→ **Directions for this task**: If a line in the data below contains "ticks", copy it.

→ **Dataset entries**:

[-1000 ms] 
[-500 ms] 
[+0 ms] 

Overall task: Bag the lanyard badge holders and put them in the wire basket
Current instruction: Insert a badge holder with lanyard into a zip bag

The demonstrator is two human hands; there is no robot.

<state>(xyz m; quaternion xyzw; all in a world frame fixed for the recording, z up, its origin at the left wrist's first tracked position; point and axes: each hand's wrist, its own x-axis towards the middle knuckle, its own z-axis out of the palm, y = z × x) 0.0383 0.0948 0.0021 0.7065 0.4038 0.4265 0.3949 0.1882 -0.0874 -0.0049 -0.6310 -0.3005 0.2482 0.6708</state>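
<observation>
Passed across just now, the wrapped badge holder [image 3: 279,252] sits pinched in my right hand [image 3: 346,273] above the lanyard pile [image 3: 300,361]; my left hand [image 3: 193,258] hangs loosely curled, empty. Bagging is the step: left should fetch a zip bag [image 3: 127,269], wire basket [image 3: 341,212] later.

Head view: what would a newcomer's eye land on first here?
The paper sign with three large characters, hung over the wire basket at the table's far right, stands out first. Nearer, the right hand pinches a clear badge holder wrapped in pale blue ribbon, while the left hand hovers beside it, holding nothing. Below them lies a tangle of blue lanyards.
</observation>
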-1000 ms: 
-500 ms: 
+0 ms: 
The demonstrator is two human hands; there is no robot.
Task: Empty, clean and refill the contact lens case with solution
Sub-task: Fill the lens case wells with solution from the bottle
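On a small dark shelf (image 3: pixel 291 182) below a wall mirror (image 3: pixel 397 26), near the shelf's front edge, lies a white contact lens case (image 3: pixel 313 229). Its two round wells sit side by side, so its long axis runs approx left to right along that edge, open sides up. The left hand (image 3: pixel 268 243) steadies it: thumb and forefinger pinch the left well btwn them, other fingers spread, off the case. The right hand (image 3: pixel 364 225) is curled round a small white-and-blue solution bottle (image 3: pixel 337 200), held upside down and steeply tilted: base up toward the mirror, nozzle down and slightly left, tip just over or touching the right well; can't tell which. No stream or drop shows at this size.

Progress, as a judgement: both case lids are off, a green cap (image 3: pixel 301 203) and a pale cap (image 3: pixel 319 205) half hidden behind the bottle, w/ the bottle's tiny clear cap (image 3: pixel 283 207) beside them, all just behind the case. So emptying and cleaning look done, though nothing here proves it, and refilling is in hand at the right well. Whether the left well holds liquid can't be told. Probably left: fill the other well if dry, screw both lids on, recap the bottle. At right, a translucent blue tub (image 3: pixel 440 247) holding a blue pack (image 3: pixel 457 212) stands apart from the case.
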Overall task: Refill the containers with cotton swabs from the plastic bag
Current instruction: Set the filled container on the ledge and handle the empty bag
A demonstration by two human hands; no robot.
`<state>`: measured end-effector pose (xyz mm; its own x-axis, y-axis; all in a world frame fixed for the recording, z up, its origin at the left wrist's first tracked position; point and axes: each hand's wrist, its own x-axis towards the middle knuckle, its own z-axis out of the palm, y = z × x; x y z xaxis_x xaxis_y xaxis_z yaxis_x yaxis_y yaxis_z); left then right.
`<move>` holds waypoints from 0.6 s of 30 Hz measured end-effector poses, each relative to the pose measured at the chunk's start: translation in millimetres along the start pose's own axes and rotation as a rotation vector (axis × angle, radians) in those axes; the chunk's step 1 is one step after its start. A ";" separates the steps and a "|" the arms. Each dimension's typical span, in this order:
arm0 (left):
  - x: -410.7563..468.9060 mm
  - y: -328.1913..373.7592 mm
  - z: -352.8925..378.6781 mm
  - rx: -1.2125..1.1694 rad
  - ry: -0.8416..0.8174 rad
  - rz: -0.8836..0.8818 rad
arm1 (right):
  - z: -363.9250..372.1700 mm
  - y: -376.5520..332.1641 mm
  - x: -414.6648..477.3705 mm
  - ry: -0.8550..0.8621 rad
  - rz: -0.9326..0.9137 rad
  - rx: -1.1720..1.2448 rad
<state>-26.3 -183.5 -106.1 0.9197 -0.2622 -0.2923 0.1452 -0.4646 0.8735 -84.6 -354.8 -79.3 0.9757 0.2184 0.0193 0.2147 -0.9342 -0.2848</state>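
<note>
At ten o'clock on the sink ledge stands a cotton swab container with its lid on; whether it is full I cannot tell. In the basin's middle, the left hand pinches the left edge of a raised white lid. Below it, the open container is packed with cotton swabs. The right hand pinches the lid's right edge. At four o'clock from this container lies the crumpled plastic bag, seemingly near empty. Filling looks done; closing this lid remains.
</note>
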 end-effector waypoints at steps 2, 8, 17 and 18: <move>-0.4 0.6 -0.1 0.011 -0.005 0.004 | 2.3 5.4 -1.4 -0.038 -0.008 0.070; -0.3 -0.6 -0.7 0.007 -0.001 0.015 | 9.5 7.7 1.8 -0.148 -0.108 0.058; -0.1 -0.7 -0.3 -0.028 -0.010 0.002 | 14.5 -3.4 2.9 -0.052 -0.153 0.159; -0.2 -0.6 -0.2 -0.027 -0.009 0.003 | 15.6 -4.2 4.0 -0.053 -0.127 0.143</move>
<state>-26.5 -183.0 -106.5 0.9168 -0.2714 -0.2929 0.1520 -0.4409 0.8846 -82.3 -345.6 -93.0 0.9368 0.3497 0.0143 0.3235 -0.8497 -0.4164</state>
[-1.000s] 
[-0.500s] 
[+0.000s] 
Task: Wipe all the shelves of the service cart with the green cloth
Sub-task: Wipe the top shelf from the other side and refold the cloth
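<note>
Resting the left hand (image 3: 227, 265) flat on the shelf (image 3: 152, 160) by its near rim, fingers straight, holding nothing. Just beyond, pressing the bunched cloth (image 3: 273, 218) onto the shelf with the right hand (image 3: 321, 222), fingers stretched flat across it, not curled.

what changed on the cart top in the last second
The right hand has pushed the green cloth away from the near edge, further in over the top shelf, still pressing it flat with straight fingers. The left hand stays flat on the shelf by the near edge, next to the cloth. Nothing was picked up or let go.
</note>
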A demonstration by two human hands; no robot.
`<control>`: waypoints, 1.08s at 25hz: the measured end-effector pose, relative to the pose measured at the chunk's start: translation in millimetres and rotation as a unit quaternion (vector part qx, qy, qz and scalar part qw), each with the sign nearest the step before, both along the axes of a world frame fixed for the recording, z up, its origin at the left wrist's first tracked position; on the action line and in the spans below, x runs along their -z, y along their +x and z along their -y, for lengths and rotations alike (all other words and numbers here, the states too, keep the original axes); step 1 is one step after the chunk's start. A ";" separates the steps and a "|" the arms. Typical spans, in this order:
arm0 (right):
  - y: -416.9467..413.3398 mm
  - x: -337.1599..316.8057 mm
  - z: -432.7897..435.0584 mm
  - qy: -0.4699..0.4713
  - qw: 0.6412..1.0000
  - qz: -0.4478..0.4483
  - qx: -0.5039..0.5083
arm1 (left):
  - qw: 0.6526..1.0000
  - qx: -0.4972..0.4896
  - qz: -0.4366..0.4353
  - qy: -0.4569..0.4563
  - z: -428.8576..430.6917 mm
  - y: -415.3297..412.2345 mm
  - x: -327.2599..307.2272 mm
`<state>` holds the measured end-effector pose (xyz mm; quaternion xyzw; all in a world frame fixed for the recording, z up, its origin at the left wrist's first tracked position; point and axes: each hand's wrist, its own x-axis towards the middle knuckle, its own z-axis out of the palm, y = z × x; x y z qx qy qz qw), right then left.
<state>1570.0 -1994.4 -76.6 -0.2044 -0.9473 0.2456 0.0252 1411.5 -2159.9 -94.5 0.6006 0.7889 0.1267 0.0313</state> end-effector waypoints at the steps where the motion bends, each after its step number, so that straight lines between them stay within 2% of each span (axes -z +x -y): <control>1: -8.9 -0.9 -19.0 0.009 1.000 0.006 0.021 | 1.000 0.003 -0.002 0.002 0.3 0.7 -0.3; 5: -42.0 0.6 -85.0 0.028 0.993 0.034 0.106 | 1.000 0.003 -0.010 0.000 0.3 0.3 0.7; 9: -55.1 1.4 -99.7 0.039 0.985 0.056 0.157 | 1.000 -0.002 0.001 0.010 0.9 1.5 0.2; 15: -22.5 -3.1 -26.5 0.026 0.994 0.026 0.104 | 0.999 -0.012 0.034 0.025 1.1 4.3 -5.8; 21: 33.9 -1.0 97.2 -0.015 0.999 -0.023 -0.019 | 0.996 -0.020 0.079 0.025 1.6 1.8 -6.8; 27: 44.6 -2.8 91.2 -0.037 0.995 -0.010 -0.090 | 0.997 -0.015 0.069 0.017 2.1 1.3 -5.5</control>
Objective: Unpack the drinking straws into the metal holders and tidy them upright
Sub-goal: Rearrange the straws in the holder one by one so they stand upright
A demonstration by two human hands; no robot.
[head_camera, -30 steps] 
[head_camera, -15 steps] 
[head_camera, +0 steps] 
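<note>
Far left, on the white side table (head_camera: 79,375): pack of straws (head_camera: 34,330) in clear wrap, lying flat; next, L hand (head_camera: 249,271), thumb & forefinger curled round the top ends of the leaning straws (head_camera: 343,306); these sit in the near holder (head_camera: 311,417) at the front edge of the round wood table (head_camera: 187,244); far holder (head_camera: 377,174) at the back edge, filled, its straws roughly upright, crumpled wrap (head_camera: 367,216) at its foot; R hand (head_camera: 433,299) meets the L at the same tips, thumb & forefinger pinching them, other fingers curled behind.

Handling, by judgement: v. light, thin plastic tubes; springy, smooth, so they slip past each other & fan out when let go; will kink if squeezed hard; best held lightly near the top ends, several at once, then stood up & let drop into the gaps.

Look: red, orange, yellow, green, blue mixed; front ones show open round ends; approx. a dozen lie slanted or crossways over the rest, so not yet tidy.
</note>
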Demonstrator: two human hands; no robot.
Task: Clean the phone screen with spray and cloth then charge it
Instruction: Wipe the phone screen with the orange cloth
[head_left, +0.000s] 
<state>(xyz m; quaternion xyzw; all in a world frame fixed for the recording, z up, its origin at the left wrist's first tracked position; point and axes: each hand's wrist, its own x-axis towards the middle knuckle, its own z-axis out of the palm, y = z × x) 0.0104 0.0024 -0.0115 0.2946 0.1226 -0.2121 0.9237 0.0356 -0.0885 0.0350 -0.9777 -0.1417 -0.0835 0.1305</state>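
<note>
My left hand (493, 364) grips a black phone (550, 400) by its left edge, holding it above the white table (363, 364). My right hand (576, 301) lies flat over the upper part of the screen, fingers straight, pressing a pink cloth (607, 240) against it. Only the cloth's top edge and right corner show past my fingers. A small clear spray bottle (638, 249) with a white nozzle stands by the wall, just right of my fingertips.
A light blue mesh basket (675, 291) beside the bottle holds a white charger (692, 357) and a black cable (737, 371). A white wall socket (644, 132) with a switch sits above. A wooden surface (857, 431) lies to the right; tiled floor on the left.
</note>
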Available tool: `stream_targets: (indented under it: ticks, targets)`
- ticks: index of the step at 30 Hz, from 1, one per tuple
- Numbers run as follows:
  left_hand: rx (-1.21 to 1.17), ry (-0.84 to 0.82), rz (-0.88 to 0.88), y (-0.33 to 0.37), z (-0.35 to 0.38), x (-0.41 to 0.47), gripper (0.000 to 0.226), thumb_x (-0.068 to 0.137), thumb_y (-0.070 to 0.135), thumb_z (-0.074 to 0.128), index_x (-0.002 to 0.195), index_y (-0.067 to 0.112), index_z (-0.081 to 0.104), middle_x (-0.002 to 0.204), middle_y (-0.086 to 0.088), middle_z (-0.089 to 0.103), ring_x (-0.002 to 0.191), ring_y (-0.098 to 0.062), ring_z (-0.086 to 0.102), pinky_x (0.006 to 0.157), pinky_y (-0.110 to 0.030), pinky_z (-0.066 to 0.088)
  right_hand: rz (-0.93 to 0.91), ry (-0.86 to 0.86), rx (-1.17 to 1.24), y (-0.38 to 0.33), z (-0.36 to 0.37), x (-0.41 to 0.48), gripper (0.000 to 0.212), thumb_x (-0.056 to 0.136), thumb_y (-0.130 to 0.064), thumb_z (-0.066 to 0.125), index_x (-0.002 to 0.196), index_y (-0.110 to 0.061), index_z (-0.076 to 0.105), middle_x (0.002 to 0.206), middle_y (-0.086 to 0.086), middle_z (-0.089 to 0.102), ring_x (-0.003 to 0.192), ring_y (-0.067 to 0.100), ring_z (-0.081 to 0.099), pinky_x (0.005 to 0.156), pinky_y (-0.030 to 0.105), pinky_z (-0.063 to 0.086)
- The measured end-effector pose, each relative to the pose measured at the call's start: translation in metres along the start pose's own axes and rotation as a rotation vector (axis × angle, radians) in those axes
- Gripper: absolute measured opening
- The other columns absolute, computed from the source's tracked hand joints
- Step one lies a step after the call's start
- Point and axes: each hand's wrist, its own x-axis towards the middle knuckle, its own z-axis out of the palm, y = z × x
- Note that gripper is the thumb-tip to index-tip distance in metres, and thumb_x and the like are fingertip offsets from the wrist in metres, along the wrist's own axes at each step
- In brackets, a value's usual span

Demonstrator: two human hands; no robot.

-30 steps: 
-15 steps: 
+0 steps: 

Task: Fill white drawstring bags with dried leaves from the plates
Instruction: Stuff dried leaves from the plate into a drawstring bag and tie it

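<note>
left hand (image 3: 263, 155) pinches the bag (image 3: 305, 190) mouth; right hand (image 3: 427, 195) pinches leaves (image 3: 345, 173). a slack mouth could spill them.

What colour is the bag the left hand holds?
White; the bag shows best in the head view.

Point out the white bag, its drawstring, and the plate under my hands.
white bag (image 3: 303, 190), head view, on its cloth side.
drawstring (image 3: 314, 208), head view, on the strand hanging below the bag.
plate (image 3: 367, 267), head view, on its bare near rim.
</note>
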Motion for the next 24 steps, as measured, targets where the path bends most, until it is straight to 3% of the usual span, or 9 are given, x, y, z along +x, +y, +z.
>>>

→ **Solution to the problem**:
Available tool: `stream_targets: (indented under it: ticks, targets)`
- ticks: index of the step at 30 Hz, from 1, one per tuple

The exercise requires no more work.